Le club a été créé en 1983 dans un minuscule café-théâtre de la vieille ville, d’une capacité d’environ 50 personnes. Il attirait déjà de grands talents dans ses premières années – certains habitants se souviennent encore des concerts de Mal Waldron, Kenny Wheeler, John Abercrombie – et de toutes les stars du jazz français. Il y avait aussi des jam sessions. « C’était mon école de jazz », dit Boisseau, qui a grandi dans le quartier. En 2005, la ville a encouragé le club à déménager au Théâtre Louis-Jouvet, récemment rénové, qui a été rebaptisé Le Petit Faucheux.

L’héritage plus récent dont hérite l’équipe actuelle est également solide, notamment dans le domaine de l’accès des musiciennes à la profession et du soutien à leur carrière ; cela reste une priorité absolue et inébranlable qui est en train de s’étendre.

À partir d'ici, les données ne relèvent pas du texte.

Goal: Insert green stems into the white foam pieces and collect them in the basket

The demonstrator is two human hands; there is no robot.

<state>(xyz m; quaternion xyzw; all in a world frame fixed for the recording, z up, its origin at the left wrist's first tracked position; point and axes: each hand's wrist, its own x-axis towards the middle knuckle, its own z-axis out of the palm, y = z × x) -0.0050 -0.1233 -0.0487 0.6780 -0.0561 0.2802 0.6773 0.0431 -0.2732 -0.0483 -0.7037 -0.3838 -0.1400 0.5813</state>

La création d’une œuvre de Yohna Lalanne avec une équipe entièrement féminine d’interprètes et de créateurs, qui a clôturé le Festival Emergence 2022, en est un exemple récent. L’événement n’est pas passé inaperçu : il a fait l’objet d’une couverture télévisuelle nationale.

Le souvenir inoubliable de Françoise Dupas


Le travail de promotion de la musique créée et interprétée par des femmes est une partie importante de l’héritage de Françoise Dupas (1971-2021). Elle a été directrice du club de 2009 jusqu’à son décès tragique. Mme Dupas était une ardente défenseuse du jazz et des musiques nouvelles, et se trouvait au cœur de nombreux réseaux nationaux de soutien et de promotion des musiques nouvelles en France. L’hommage que lui a rendu Roselyne Bachelot-Narquin, ministre française de la culture, l’a décrite comme « une militante infatigable pour la défense de ses convictions » et comme « une femme courageuse, généreuse et engagée ». Thomas de Pourquery, musicien qui l’a bien connue, se souvient d’elle comme d’une « figure importante et d’une personne généreuse et lumineuse ».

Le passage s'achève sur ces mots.